ABD on yıllardır işgalci güç Türkiye’yi silahlandırırken, işgalin failini ödüllendiren ve kurbanı cezalandıran kaba bir saçmalıkla 1987’den beridir Kıbrıs Cumhuriyeti’ne silah ambargosu uyguladı.

Bugün, Amerikan silahlarının Kıbrıs Cumhuriyeti’ne satışına yönelik ambargonun kısmen ve geçici olarak kaldırılmasıyla bu çirkin adaletsizliğin sonu gelmiyor. Aksine, ABD’nin Kıbrıs’tan talep ettiği şartlar ve önkoşullarla bağlantılıdır.

Ünlü Menendez-Rubio yasasıyla ifade edilen temel koşul, Kıbrıs’ın Doğu Akdeniz’de ABD’nin izlediği politikaya uyum sağlaması ve Rusya ile bağlarını kesmesidir.

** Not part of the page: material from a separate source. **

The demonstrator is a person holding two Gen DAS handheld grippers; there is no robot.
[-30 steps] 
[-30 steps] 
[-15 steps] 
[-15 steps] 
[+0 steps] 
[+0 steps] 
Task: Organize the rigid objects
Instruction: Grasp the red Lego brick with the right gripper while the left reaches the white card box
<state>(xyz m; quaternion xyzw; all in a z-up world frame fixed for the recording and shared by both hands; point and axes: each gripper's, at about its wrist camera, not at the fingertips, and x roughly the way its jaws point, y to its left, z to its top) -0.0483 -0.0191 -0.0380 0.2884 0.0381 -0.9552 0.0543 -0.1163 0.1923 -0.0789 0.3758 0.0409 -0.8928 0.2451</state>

Daha spesifik olarak, ABD temsilcisinin yinelediği gibi, ambargonun kaldırılması, diğer şeylerin yanı sıra, Kıbrıs Cumhuriyeti’nin Kıbrıs limanlarında Rus gemilerinin demirlemesini yasaklayıp yasaklamayacağına bağlıdır. ABD Büyükelçisi bugün daha da net olarak bu talepleri tekrarladı ve “Moskova’nın istikrarsızlaştırıcı rolü” ile bağlantılı olan bu taleplerle ilgili Cumhurbaşkanı Anastasiades ile görüşmelerde bulunduğunu söyledi. Anastasiades hükümeti, Amerikan taleplerini açıkça veya üstü kapalı olarak kabul edip etmediğini veya bunlara uyup uymadığını açıklamalıdır.

Hükümet tarafından bir kez daha geliştirilmekte olan zafer atmosferi gerçeği yansıtmamaktadır.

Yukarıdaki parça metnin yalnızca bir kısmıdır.